Es geht weiter mit dunklen Chor-Passagen, die den Refrain des folgenden Stückes vorwegnehmen und schließlich einer von Streichern und Gitarren getragene Soundkulisse weichen, die auch sehr gut auf eines der letzten Alben von Steve Hackett gepasst hätte – passend, dass dieser auch hier an der Gitarre zu hören ist. Diesem Song kommt eine Sonderrolle bei, ist er doch quasi der Signatur-Song des Vampirate oder, wie der Titel sagt, dessen Hymne. Als solche klingt er dramatisch genug, um in die Emotionswelt des Helden einzutauchen, der sich der Witwe hingibt, sich aber dennoch verlassen fühlt. Man fühlt mit dem Vampirate und dessen Trauer und Verwirrung wird glaubwürdig wiedergegeben. Bei dieser Gelegenheit fällt einmal mehr der äußerst gut inszenierte Gesang von Sylvan auf, besonders wenn in der letzten Textzeile den Sehnsuchtsruf des Protagonisten „in my god forsaken life“ darbietet.

Als Zwischenbilanz kann man an dieser Stelle festhalten, wie vielseitig das Album klingt, sowohl im Gesamtsound verglichen mit dem ersten, als auch bezogen auf die Songs untereinander.

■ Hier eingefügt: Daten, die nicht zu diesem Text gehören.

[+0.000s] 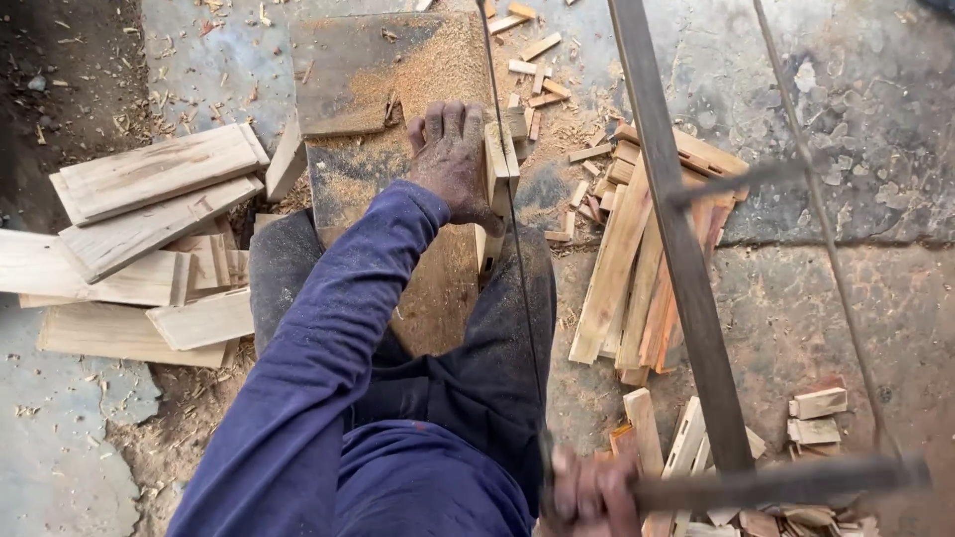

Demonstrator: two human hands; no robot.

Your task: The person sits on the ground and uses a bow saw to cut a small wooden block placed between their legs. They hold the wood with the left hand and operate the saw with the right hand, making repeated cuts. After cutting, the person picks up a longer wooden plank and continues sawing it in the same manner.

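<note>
Wooden block (494,164) on the sawdusted table (378,80): our left hand (453,159) fingers clamp it; right hand (592,492) fingers grip the frame saw (686,278).

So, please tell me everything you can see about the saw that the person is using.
The saw is a frame saw with dark wooden bars, a thin blade on one side and a thin tension cord on the other. The right hand grips its near end; that part is blurred. The blade runs against the small wood piece, which the left hand presses on the sawdust-covered block.
</note>
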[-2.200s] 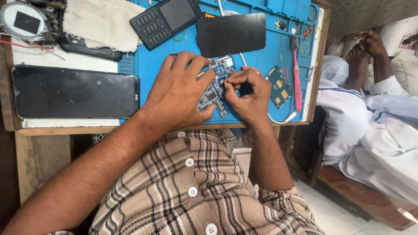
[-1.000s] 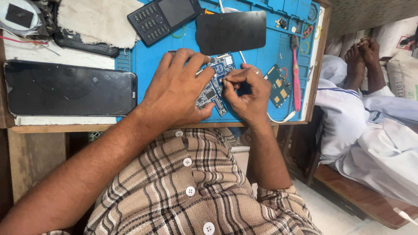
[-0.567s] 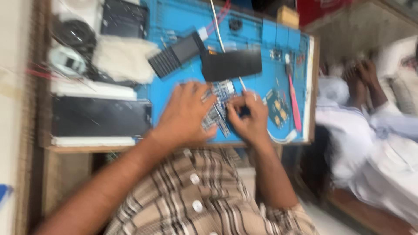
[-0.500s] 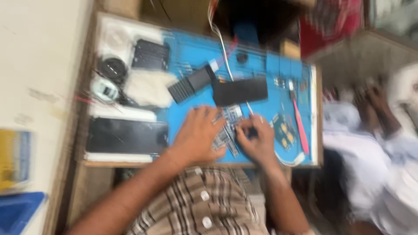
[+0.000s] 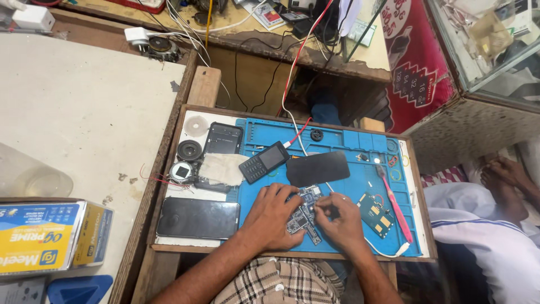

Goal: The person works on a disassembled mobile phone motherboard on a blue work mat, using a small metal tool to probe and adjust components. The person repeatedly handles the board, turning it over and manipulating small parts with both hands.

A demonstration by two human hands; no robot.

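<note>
A phone circuit board (image 5: 304, 211) lies on the blue work mat (image 5: 349, 183) near the tray's front edge. My left hand (image 5: 273, 217) rests on the board's left side and holds it down. Fingers of my right hand (image 5: 339, 219) are pinched together at the board's right edge; whether they hold a small tool or part is hidden. A second small circuit board (image 5: 376, 206) lies just right of my right hand.
A keypad phone (image 5: 263, 161), a dark back cover (image 5: 318, 168), a pink toothbrush (image 5: 396, 205), two smartphones (image 5: 198, 218) and small speakers (image 5: 189, 151) lie in the wooden tray (image 5: 169, 169). A yellow box (image 5: 50, 236) sits on the left counter. Another person's bare feet (image 5: 506, 180) are at right.
The camera has pulled back and tilted up, so the whole tray, left counter and cables behind now show. Both hands stay on the circuit board as before.
</note>
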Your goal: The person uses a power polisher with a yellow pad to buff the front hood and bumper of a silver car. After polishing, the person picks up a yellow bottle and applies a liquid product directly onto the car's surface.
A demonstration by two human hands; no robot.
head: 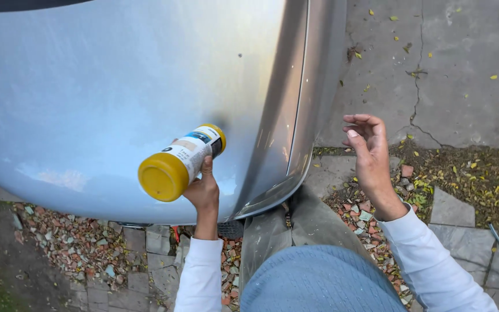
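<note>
The left hand (203, 193) is clamped around a yellow spray can (181, 162), gripping it from beneath near its far end so that the can lies almost level, tilted slightly upward away from the person. The can's broad yellow cap faces the camera and sticks out to the left of the hand, while its other yellow end points at the silver car body panel (105, 92) and sits just in front of it. A paper label wraps the can's middle: mostly white, with a tan patch, a dark blue band and small black print too fine to make out. The right hand (369, 151) is well apart from the can, raised beyond the panel's curved edge (295, 133), holding nothing, its fingers loosely curled and spread apart. Both arms wear white sleeves (428, 260). Below the hands lie broken stone chips (82, 242), grey paving slabs and yellow leaves scattered over cracked concrete (434, 69).
</note>
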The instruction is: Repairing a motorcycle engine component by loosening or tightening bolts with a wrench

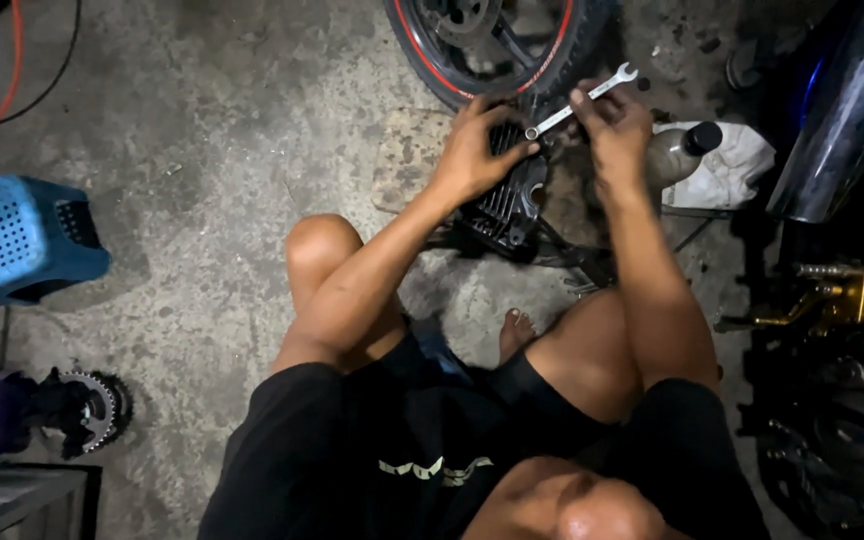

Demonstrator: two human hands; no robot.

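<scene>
I sit low over a concrete floor with my knees apart. My right hand (612, 125) grips a silver combination wrench (584, 98) near its middle; the open jaw points up right and the ring end sits on a black finned engine part (507, 205). My left hand (477, 150) presses on top of that finned part, fingers spread, thumb next to the wrench's ring end. A motorcycle wheel (497, 50) with a red rim stripe stands just beyond both hands.
A grey bottle with a black cap (680, 150) lies on a white rag (727, 165) to the right. A motorcycle with a chrome exhaust (842, 110) and gold footpeg parts fills the right edge. A blue plastic crate (17, 235) and a sprocket (92, 410) lie at left.
</scene>
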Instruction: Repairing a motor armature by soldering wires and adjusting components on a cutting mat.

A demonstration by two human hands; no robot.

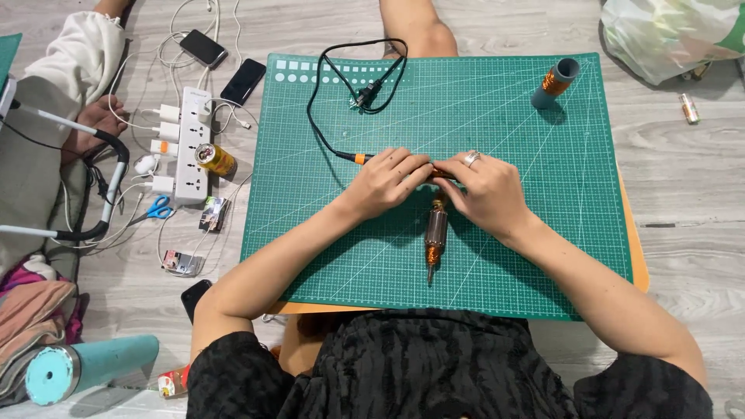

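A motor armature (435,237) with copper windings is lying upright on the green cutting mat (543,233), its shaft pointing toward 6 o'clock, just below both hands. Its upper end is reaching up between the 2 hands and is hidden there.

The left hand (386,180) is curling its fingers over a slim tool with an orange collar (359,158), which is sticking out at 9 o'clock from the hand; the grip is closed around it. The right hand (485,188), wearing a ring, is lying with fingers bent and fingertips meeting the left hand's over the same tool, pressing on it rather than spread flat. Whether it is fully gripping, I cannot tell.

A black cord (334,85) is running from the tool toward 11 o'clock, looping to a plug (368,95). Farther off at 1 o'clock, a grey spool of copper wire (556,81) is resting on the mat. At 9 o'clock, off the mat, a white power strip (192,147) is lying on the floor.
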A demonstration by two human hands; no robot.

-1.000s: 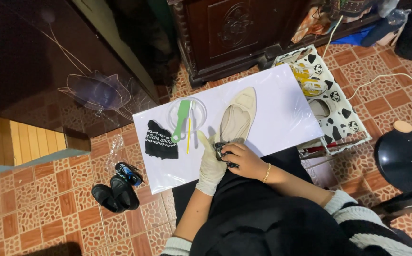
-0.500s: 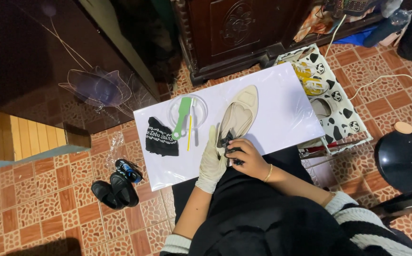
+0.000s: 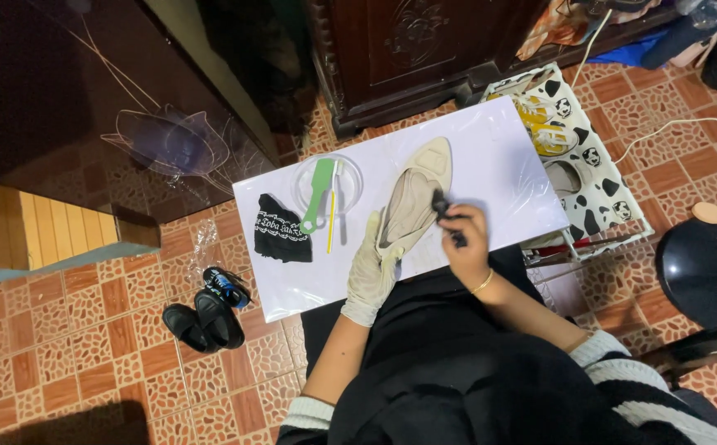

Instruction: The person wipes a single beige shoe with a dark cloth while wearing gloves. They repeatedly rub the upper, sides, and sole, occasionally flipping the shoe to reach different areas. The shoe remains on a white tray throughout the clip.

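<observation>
Beige shoe [image 3: 412,202] lay on the counter [image 3: 498,156]; my gloved left hand [image 3: 372,268] gripped its heel, my right hand [image 3: 465,239] clenched a dark brush [image 3: 445,213] just beside it.

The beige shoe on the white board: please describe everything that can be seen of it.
The beige shoe is a flat, pointed one, cream in colour, looking like soft leather or fabric. It lies on the white board, toe pointing away from the person, opening upward so the insole shows. The left hand, in a pale glove, grips its heel end. The bare right hand holds a small dark brush against the shoe's right edge. A clear dish with a green tool lies apart to its left.
</observation>
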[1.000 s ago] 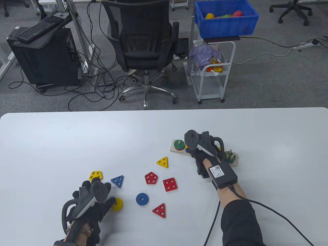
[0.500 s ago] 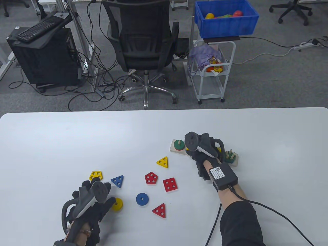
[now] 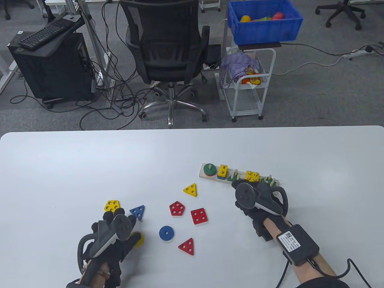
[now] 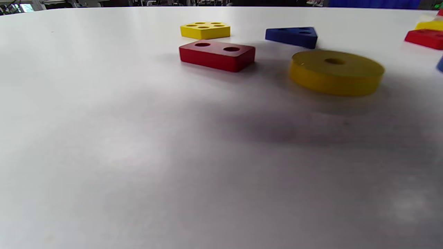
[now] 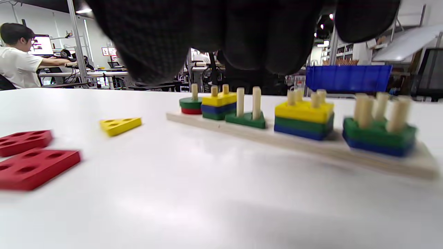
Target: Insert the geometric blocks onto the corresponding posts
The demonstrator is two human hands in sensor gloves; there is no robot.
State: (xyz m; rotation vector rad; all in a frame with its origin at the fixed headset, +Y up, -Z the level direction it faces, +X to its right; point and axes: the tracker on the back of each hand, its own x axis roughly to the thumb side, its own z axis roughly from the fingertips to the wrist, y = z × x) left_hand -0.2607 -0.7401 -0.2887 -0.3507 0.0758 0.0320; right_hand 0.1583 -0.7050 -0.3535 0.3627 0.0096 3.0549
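Loose blocks crowd the table's (image 3: pixel 90 162) near centre, from the yellow pentagon (image 3: pixel 112 205) to the red square (image 3: pixel 199 216). The wooden peg board (image 3: pixel 205 177) bars the right; wide bare surface lies beyond and left.

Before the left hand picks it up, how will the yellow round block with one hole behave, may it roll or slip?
The yellow round block lies flat on the table, so it probably will not roll unless tipped onto its edge. It looks like a thick, solid disc, likely stiff and light. Its painted side seems smooth, so the left hand might slip slightly.
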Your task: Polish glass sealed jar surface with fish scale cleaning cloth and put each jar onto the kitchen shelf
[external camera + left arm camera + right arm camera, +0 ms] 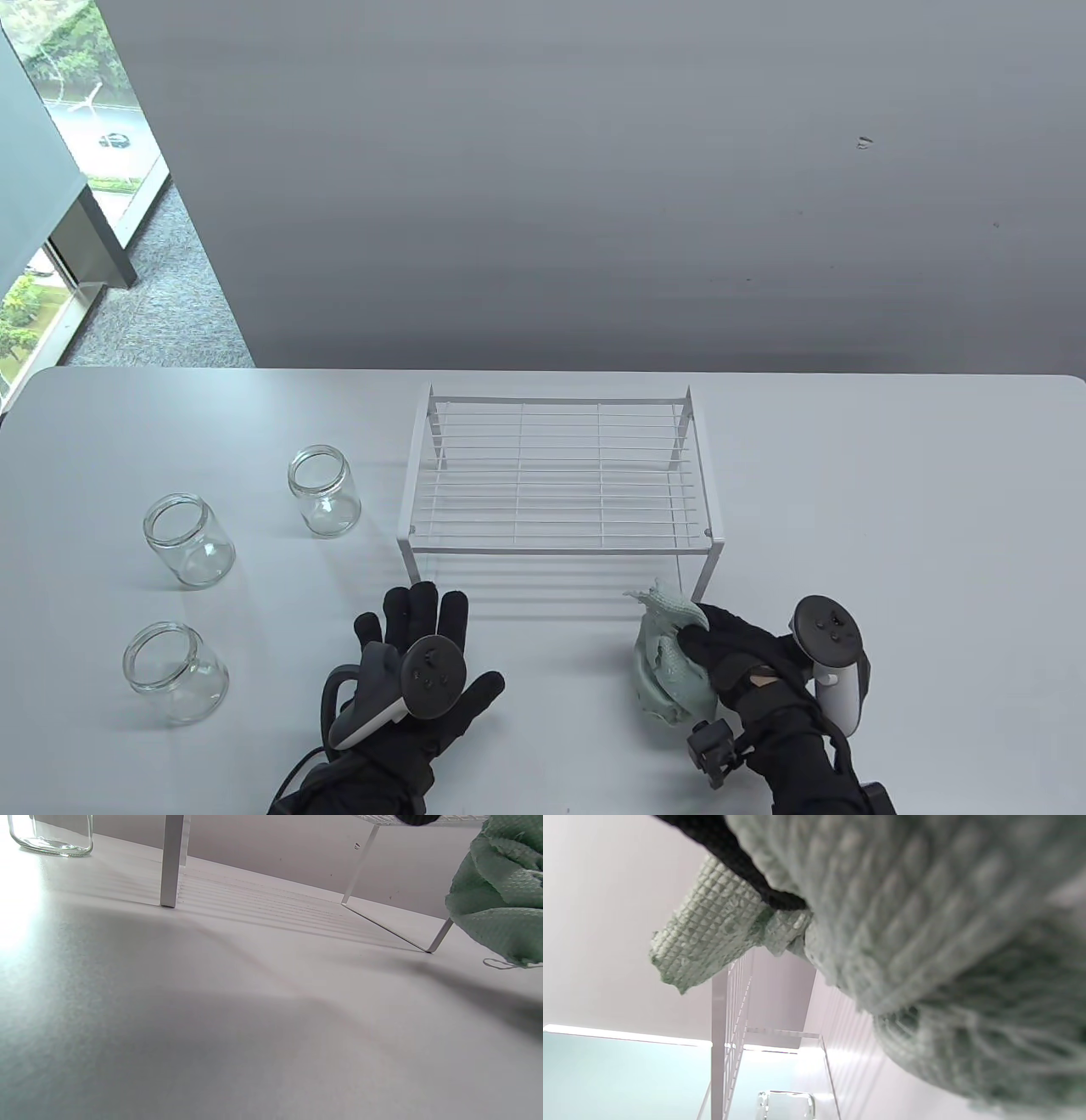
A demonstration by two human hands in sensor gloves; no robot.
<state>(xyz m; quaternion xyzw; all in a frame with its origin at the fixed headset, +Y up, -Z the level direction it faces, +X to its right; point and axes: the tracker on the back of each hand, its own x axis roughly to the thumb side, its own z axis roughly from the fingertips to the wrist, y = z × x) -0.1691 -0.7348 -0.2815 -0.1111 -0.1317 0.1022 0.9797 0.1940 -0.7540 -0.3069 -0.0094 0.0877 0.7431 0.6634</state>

A French Kiss In An Italian Cafe (5:58)

Mit einem leicht verfremdeten Gitarren-Riff und hintergründigen Streichern und Orgeln beginnt der vorletzte Song. Die Strophen erinnern an jene von When The Music Dies, klingen aber durch sparsam eingesetzte, einzelne Chor-Akkorde düsterer. Dafür groovt der Chapman Stick von Tony Levin und hält den Rhythmus des Songs aufrecht, zusammen mit Doane Perrys fließenden Drums. Und gerade dann wenn man es nicht vermutet, setzt ein Saxophon-Solo von Sheona Urquhart ein, das sich exzellent einfügt und dem Song einen bluesigen Touch verleiht. Es passiert zwar nicht viel, aber an dieser Stelle ist er gut aufgehoben, quasi als Überleitung und Bombast-Pause zwischen dem Klagelied des Vampirate und der schließlichen Entscheidung der Braut, nicht Braut sein zu wollen.

The Bride Said No (12:26…nun ja, offiziell)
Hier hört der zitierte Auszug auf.